## Task
Find and return every line of the data that contains the word "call".

#####

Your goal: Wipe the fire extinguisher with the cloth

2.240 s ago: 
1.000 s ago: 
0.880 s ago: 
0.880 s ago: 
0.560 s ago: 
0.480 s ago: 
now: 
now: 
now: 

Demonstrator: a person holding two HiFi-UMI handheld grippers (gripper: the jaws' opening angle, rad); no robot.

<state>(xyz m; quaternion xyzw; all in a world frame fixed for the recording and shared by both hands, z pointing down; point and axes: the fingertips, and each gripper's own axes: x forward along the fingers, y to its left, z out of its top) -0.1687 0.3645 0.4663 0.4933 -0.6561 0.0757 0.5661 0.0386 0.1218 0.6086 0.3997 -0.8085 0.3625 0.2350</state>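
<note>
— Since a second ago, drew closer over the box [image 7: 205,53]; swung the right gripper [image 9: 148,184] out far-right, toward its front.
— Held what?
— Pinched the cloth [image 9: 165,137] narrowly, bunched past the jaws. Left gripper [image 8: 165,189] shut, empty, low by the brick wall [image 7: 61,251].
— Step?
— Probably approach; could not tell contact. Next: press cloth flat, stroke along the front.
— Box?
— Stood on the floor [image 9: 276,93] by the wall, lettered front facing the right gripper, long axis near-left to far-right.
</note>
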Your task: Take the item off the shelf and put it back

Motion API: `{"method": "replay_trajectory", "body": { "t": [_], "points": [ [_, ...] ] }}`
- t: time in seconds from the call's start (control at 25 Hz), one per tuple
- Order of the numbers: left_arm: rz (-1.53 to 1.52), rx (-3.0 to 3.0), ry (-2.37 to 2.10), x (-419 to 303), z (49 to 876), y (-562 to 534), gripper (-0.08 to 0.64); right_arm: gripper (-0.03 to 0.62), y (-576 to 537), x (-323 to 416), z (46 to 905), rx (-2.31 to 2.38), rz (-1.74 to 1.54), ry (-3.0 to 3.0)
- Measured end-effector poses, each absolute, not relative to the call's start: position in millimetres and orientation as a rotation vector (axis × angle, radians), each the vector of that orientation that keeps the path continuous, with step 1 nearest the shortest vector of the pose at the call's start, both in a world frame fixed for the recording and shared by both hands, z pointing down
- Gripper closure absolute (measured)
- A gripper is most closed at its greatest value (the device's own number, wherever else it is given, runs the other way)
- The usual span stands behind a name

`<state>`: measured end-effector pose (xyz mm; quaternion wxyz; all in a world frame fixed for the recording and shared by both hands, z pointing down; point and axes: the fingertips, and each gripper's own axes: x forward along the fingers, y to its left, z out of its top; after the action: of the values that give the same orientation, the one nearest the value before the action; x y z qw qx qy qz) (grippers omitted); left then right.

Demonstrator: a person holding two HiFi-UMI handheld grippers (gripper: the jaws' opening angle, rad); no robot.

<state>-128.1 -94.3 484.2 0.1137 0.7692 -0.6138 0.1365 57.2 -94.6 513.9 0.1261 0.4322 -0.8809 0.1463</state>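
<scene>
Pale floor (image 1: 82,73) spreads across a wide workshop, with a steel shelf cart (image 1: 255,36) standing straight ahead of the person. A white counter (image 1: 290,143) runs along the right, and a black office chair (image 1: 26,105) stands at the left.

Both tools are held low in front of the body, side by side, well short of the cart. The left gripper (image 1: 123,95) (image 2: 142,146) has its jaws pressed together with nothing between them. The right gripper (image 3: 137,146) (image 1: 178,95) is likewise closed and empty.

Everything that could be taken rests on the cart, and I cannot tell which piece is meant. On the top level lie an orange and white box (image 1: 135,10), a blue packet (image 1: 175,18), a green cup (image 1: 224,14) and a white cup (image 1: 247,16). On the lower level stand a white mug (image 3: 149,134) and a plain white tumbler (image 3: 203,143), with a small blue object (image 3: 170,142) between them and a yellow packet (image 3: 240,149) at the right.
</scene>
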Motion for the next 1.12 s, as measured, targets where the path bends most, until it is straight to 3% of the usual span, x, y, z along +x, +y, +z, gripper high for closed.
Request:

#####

## Your solution
- t: time in seconds from the call's start (control at 25 Hz), one per tuple
- Measured end-effector poses, each absolute, not relative to the call's start: position in millimetres and orientation as a rotation vector (axis × angle, radians), each the vector of that orientation that keeps the path continuous, with step 1 nearest the shortest vector of the pose at the call's start, both in a world frame fixed for the recording and shared by both hands, z pointing down

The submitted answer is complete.